Transitional protection, and its erosion is a longstanding feature of the benefit system. It is designed to protect the level of a household’s award at the point of transfer. Therefore, it will not track previous existing benefit entitlement. In other words, it does not replicate legacy benefit entitlement in Universal Credit, but is designed to safeguard the claimants’ household incomes at the point of managed migration, while, at the same time, allowing for managed migrated claimants to reach parity with new Universal Credit claimants in similar circumstances through erosion and cessation rules.

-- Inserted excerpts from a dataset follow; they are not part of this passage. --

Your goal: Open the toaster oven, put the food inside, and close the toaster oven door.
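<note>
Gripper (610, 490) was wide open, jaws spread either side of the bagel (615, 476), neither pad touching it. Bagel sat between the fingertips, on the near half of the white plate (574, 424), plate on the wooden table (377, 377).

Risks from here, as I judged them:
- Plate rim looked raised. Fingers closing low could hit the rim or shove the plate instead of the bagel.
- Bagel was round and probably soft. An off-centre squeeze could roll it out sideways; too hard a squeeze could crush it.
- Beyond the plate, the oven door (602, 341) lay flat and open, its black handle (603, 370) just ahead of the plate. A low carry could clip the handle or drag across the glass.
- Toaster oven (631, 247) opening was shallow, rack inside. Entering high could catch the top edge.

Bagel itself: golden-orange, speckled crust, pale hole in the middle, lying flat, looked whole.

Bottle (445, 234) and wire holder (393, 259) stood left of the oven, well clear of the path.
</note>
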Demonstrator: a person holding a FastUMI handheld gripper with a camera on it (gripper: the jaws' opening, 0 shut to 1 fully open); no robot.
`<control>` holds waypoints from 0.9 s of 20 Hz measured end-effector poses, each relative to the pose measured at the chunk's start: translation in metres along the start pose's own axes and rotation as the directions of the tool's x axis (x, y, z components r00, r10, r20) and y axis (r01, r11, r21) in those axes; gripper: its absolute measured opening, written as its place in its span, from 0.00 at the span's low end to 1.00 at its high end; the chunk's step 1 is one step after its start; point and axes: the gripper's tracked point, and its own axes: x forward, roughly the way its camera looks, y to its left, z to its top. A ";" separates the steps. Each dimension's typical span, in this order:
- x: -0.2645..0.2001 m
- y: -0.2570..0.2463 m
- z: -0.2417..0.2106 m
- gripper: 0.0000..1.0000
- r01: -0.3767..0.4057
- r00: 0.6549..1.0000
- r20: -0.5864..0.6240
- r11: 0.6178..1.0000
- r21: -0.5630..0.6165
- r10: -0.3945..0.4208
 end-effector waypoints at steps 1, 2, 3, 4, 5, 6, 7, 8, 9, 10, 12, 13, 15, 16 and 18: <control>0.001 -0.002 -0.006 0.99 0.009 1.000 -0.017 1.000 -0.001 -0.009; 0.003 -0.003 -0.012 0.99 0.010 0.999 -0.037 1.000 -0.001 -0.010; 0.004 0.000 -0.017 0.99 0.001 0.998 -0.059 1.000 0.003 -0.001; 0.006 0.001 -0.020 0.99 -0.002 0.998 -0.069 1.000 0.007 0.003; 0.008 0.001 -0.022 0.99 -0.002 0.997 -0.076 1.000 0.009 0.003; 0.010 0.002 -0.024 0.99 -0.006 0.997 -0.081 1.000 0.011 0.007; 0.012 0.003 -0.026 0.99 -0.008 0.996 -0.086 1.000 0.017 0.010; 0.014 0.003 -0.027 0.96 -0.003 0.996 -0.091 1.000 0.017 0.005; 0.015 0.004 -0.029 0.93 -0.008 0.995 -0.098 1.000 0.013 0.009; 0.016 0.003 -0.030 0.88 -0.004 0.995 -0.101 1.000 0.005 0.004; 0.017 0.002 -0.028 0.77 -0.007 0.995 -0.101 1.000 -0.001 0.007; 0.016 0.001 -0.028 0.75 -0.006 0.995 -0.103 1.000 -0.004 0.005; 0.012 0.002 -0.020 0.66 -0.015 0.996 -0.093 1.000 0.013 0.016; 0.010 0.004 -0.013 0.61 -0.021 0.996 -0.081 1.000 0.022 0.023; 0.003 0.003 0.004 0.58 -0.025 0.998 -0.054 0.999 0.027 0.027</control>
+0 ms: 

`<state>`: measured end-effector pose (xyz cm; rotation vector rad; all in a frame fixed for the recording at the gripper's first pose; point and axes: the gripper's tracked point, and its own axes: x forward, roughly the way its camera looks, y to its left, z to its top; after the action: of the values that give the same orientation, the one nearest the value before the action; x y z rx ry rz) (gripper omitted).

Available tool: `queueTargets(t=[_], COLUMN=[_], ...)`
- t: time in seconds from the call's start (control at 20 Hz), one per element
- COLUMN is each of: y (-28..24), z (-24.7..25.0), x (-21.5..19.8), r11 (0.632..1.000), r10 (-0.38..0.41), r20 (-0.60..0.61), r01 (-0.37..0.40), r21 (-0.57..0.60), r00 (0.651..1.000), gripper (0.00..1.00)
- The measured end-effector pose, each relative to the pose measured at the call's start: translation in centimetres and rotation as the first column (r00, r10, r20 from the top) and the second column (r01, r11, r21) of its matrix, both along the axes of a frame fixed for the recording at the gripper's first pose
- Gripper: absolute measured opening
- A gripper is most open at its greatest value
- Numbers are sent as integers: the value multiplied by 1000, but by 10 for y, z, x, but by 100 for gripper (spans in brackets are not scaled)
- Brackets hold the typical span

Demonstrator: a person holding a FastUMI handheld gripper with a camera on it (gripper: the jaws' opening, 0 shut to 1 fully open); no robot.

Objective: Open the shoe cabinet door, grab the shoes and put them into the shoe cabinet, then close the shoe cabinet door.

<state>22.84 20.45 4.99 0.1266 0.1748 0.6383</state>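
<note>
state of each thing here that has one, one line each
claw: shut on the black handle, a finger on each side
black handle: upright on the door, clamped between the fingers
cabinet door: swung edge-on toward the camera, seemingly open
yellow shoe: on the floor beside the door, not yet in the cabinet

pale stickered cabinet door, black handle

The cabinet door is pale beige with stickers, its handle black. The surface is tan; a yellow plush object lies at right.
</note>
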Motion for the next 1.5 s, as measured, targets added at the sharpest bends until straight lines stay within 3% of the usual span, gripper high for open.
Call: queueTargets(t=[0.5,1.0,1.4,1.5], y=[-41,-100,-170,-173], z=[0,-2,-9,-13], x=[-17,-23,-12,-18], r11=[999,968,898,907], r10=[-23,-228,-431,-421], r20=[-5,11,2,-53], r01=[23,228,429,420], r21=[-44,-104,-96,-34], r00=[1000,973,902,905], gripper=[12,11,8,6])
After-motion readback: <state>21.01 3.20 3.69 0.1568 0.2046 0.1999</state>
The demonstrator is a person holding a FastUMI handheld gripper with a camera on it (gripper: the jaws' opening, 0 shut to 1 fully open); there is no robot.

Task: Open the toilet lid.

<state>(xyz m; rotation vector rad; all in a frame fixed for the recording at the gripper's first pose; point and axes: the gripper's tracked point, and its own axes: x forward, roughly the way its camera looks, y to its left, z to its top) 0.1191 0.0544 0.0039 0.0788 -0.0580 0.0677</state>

The rules for cessation will be as follows:
- a sustained (3 months) earnings drop below the administrative earnings threshold where the claimant has moved into a more intensive conditionality regime, and/or
- the formation or separation of a couple
- the ending of the Universal Credit award – where this was due to an increase in earnings and a new claim is made within 4 months of the Universal Credit award ending, the claimant will have their transitional protection re-awarded as part of their new award of Universal Credit
While the government believes it is right to protect claimants who are managed migrated, it also considers it appropriate to end transitional protection when the claimants’ circumstances underlying the award are no longer recognisable to those on which the benefit calculation was made (i.e. it is no longer a like-for-like comparison). Again, this has been a long-standing feature of the benefit system.